## Assigned task
Scan the listing below for "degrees", then report every line that has it.

## Task inputs
⟨
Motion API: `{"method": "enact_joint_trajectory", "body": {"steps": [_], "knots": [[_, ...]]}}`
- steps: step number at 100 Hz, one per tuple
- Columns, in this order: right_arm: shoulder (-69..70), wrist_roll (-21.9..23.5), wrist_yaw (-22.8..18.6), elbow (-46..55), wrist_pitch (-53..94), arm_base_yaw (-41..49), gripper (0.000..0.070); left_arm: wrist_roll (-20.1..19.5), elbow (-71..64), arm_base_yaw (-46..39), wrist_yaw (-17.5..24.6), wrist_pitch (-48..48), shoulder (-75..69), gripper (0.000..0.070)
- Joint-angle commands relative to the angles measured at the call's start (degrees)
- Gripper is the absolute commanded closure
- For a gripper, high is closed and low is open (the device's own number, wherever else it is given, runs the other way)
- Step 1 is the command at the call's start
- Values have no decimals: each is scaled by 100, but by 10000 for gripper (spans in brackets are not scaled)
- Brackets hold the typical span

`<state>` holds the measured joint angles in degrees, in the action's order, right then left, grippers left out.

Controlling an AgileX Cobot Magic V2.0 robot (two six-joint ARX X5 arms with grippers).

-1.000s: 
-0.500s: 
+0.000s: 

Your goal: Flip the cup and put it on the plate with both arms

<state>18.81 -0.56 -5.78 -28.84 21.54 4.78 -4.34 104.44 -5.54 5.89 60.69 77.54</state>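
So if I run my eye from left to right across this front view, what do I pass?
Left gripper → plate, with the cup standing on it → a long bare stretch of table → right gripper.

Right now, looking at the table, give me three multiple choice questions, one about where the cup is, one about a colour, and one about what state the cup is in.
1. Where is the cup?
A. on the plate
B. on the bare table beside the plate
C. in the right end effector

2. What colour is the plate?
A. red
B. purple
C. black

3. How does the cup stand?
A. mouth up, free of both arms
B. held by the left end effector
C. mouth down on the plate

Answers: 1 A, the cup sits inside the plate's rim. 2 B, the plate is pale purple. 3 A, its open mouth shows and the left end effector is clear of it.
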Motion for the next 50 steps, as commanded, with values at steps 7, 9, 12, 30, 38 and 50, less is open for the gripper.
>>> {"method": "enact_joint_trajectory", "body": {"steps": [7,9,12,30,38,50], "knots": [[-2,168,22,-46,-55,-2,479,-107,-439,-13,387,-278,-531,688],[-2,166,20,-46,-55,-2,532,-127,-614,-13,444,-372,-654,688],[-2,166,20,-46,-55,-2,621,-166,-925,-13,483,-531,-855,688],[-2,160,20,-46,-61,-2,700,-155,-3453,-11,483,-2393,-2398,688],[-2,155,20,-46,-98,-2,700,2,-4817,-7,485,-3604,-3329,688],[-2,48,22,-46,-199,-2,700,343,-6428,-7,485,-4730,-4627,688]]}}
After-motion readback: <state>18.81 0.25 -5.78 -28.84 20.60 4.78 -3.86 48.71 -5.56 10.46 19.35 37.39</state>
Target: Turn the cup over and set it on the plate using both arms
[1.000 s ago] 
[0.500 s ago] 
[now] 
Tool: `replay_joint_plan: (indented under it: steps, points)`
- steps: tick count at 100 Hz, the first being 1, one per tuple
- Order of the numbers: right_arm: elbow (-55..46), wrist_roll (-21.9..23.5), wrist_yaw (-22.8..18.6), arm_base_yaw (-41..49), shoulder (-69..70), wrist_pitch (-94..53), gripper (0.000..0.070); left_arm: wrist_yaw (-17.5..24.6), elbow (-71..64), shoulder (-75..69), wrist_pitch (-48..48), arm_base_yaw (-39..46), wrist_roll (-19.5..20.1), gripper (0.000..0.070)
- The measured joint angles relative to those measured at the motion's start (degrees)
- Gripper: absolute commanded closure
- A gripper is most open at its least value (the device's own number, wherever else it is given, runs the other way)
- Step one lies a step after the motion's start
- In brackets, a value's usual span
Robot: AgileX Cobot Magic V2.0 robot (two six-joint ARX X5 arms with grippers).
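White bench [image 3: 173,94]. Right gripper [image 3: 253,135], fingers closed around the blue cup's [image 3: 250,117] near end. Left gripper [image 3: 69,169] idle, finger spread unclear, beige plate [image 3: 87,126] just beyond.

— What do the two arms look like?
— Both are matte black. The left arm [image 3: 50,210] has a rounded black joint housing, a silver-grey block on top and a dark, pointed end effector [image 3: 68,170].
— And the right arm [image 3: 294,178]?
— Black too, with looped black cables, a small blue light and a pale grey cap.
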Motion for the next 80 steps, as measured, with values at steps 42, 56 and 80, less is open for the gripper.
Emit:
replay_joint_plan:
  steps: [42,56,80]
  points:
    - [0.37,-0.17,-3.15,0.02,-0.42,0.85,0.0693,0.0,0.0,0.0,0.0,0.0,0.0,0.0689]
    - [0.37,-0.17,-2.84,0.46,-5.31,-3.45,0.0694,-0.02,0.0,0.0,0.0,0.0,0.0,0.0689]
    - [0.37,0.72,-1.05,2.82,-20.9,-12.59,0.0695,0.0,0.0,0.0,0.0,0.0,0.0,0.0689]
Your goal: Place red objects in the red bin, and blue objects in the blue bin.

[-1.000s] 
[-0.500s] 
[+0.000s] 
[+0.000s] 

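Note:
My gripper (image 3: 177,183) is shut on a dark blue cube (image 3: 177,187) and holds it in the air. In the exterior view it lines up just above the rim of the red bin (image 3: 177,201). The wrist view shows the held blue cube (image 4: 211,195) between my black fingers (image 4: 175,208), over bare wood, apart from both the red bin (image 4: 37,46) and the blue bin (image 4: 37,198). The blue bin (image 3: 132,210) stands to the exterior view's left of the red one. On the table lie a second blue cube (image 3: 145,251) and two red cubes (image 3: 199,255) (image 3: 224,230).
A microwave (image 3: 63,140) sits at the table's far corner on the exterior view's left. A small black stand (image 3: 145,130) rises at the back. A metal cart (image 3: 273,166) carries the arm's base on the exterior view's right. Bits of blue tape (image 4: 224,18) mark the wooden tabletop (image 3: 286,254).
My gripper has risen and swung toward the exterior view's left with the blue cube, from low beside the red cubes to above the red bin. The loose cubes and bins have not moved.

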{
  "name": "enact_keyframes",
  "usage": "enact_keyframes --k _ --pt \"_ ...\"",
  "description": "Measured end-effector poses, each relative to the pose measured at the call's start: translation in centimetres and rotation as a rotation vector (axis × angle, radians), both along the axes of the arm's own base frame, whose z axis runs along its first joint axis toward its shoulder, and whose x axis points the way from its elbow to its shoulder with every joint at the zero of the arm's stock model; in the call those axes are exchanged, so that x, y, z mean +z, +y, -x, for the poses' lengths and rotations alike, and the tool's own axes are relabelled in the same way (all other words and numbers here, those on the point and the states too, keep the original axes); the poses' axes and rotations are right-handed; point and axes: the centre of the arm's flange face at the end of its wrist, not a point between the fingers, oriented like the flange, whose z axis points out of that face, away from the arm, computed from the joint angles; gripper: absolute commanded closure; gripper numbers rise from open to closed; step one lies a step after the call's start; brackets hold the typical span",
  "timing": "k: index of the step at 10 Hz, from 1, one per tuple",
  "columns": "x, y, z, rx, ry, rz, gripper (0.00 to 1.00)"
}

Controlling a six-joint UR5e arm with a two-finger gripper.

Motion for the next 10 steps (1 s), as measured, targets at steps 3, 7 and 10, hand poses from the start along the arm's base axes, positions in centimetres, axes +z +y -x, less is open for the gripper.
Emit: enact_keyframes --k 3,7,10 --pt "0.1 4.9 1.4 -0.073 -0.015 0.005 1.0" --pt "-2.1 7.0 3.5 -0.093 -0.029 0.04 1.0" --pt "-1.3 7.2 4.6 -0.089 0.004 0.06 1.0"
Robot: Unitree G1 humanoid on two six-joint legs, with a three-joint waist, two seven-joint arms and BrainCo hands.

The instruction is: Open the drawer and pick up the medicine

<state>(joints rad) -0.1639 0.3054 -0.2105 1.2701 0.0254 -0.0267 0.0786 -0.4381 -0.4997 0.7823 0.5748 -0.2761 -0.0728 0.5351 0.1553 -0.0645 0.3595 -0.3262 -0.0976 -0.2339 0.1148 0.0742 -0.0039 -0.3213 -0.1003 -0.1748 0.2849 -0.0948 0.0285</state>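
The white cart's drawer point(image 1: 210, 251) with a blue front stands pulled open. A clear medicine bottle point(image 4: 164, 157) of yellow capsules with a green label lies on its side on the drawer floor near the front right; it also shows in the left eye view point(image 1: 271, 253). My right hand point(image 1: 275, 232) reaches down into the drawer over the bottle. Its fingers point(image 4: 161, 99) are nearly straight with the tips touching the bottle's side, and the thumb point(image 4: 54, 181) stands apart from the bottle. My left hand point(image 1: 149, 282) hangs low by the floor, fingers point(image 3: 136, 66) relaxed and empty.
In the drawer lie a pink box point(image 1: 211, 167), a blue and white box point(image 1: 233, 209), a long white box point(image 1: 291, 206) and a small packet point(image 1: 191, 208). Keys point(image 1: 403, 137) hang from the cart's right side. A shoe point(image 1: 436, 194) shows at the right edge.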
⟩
## Response to this exercise
- Joint-angle commands relative to the angles measured at the call's start (degrees)
`<state>` holds the measured joint angles in degrees, in the action's order, right then left, grippers left out.
- The measured joint angles relative to those measured at the motion's start (degrees)

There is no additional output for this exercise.